La sindaca ha voluto esprimere le condoglianze di tutta Senago e sue per la morte dei ragazzi. «I carabinieri ancora non mi hanno comunicato di dove siano le povere vittime, ma al momento non sembrerebbero residenti qui a Senago», ha aggiunto. Senago è già stata al centro di un altro terribile fatto di cronaca: l’omicidio di Giulia Tramontano, la ragazza incinta di 7 mesi uccisa dal fidanzato il 27 maggio del 2023.
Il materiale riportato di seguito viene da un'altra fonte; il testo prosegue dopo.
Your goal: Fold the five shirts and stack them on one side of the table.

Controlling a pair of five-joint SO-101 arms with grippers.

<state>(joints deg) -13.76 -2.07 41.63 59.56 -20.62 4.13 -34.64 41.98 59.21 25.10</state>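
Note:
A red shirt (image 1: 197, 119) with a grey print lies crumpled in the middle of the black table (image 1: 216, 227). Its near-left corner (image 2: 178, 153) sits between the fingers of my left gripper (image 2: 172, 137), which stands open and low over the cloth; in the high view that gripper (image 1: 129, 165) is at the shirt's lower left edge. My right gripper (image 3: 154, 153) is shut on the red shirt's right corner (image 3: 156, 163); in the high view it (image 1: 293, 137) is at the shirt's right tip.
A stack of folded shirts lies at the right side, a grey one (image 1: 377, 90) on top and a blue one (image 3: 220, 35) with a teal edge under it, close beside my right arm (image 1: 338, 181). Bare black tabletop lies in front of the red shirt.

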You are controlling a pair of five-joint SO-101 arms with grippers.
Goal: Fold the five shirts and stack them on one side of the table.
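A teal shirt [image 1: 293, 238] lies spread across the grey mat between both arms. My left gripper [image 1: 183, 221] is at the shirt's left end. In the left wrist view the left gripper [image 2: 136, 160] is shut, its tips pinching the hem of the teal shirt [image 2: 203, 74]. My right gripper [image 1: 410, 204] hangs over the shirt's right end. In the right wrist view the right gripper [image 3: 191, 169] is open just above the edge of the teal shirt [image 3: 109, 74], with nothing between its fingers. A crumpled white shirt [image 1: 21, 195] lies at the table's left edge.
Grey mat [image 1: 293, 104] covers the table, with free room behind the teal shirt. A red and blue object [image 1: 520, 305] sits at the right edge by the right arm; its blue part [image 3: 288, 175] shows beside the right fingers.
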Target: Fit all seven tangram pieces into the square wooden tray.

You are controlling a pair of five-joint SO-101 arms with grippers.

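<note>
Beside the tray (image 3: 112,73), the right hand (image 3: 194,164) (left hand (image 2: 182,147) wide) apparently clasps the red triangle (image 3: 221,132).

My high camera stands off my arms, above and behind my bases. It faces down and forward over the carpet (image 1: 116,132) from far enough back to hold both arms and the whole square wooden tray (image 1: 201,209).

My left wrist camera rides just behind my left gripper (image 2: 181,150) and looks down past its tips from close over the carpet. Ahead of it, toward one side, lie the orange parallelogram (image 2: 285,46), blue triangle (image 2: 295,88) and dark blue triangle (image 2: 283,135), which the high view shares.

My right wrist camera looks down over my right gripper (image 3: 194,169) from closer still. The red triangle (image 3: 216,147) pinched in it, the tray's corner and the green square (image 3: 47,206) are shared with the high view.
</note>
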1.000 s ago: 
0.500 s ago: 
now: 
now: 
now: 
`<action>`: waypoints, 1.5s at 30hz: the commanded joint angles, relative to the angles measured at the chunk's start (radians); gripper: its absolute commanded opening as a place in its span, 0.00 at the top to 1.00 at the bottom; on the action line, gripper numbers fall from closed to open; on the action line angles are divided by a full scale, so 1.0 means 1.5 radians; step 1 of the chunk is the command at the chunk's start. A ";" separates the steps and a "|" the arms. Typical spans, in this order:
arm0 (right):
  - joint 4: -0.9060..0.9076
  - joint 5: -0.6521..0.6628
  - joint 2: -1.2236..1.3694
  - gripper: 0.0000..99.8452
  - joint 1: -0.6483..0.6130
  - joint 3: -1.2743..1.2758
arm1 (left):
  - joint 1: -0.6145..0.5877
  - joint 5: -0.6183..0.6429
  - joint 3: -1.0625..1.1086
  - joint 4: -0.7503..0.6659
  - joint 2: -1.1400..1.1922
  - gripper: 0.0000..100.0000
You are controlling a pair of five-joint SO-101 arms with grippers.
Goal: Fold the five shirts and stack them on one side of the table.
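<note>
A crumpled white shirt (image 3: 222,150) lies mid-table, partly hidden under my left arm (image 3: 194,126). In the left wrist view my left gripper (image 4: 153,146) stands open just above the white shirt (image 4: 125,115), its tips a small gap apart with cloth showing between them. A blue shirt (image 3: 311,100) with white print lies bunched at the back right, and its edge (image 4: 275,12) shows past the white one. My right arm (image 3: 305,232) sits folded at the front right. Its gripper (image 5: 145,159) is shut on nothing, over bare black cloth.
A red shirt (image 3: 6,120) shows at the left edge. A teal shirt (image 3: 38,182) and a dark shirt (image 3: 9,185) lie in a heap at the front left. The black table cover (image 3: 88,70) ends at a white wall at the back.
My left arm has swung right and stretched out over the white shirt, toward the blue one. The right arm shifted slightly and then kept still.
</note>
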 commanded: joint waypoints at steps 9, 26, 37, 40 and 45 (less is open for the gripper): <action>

L’amarezza di Salvini: «Inaccettabile»
«Tre giovani vite spezzate, sei ragazzi feriti. In nove a bordo della stessa auto finita in un canale, l’autista ubriaco – scrive il ministro dei Trasporti, Matteo Salvini, sui suoi canali social – Inaccettabile. Noi possiamo approvare tutte le leggi possibili per aumentare la sicurezza stradale (e i dati del nuovo Codice della Strada sono incoraggianti, con oltre 100 morti in meno rispetto all’anno precedente!), ma ancora non basta. La prima causa di morte per i giovani continuano a essere gli incidenti in strada, non la malattia o la droga. Voglio scrivere direttamente ai ragazzi, agli studenti e ai neopatentati, voglio raggiungerli nelle case e incontrarli nelle scuole. La vita è sacra ed è solo una. Una preghiera e un pensiero per le famiglie e per gli amici delle vittime di queste tragiche ore».